A bank holiday was observed in the U.K. and Ireland yesterday.
Ireland’s Finance Minister, and current European Council President, Michael Noonan, is introducing a proposal to European finance ministers that will hit depositors that hold over €100,000 in the event of future bank collapses.
The Irish know a bit about bank wind-downs, and maybe have realized sticking it all on the tax payer, severe austerity, doesn’t leave citizens with many euro’s left to consume and jump start the economy.
Noonan is proposing at Tuesday’s meeting in Brussels that large depositors (over €100,000) are “bailed in” as part of future bank wind-downs.
According the The Irish Times, “Under a compromise text proposed by the Irish presidency, uninsured deposits of over €100,000 would be “bailed in” in the event that a bank is resolved, but depositors would rank higher than other creditors in the event of a wind-down.”
In this set up there would be “deposit preference” where creditors would first assume losses and bank depositors would accountable at the end of the process.
Not all European countries agree, some of them believing that uninsured depositors under €100,000 would incur losses even though they should be protected by the deposit guarantee scheme.
XAU/USD, 1 Year – (Bloomberg)
There is currently no Eurozone bank resolution process in place and after the Cyprus disaster EU lawmakers want transparency for the future.
The European Commission proposes that by changing from “bailouts” to “bail-ins” the losses incurred would not be worse than the losses that shareholders and creditors would have suffered in regular insolvency proceedings that apply to other private companies, noted The Irish Times.
European Central Bank president Mario Draghi and EU economics affairs commissioner Olli Rehn are to introduce a working plan by 2015. The Irish presidency of the European Council is hoping to reach a consensus amongst council members by the end of next month.
XAU/EUR, 1 Year – (Bloomberg)
The poor results from Danske Bank in Ireland show that bad news is not just from domestic but also foreign owned banks operating here.

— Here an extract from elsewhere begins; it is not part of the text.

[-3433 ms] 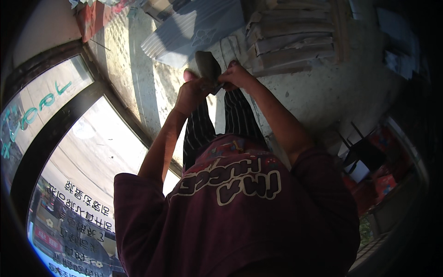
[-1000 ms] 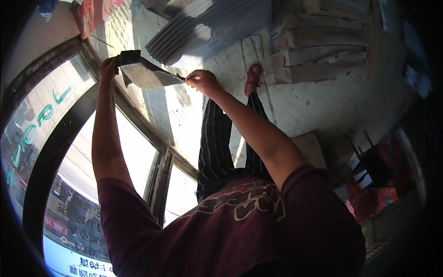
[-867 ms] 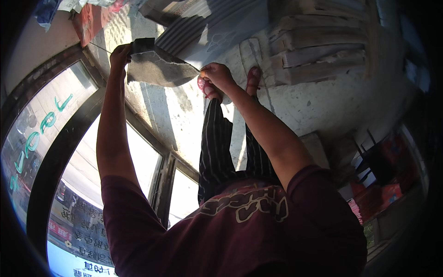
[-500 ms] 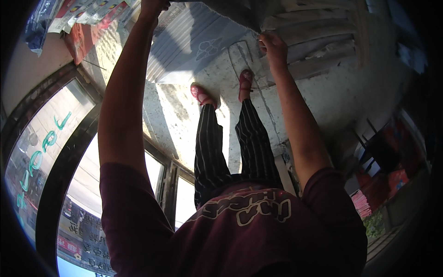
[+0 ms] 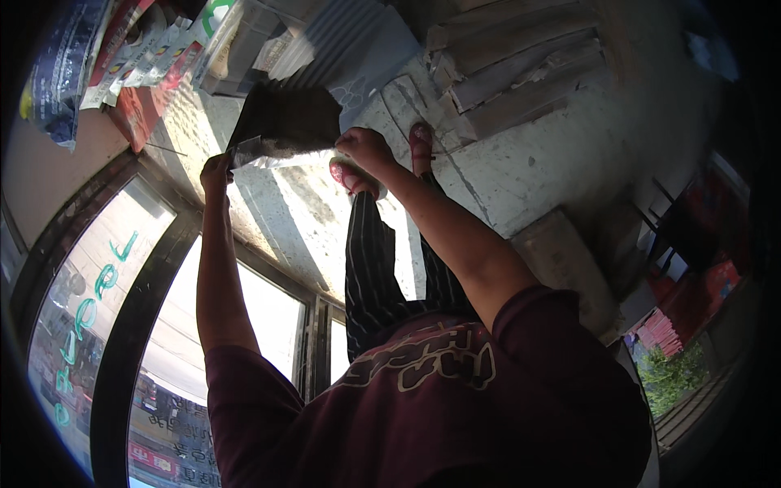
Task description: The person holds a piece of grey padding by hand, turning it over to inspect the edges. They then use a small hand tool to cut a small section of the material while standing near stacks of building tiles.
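Note:
A dark, thin cloth-like sheet (image 5: 286, 119) hangs stretched between my two hands, left of the middle of the view. I cannot make out exactly what kind of sheet it is. A pale, shiny strip shows along its near edge. My left hand (image 5: 215, 172) is closed on its near left corner. At the right corner, the fingers of my right hand (image 5: 366, 149) pinch the edge. Both arms reach forward, and the sheet is above the floor, in front of my red shoes.
Glass doors (image 5: 98, 293) with dark frames stand on my left. Colourful printed bags (image 5: 65, 89) are at the far left. Flat grey stacked panels (image 5: 366, 41) lie ahead, beside a pile of worn brown slabs (image 5: 521, 69). A dark chair-like object (image 5: 691, 236) stands to the right.
Both hands have come down and left from the top of the view, bringing the dark sheet nearer. My right arm now bends across my front, and the view has turned slightly.

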A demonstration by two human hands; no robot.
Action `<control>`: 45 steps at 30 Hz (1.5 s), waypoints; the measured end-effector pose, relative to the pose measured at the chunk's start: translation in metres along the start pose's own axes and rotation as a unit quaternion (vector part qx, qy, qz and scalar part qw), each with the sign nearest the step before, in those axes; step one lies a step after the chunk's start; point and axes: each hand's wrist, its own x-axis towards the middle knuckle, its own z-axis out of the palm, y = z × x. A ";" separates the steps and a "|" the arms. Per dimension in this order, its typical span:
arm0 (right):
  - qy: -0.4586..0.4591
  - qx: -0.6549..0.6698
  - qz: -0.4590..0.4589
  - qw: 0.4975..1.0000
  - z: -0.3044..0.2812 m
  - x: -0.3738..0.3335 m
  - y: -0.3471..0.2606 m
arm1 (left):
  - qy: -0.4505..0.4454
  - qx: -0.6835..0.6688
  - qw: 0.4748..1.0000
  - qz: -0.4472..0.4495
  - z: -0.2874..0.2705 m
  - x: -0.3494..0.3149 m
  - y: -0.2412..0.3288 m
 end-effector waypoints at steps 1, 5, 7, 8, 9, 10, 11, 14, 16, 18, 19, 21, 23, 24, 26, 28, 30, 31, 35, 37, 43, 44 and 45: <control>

Irish Finance Minister, Noonan, knows that the Irish government will need another €30bn above the €64bn which the Irish taxpayers have already shelled out to bail out the banks.
It seems even the number crunchers at U.S. Investment powerhouse BlackRock who conducted stress tests on Irish banks in March 2011 have fallen short of what is need to bail out the Irish banks. AIB, BOI, Permanent TSB, and ESB initially needed €24bn plus the money poured into Anglo and Irish Nationwide it then ballooned to €64bn.
XAU/GBP, 1 Year – (Bloomberg)
The Irish Independent states that this gigantic sum the equivalent of almost half of our economic output as measured by GNP, will not be enough.
In these uncertain times while our politicians are hopefully looking out for us honest taxpaying citizens, even though our services are being cut with every budget, we recommend 5-10% in physical “safe haven” gold to protect against systemic risk.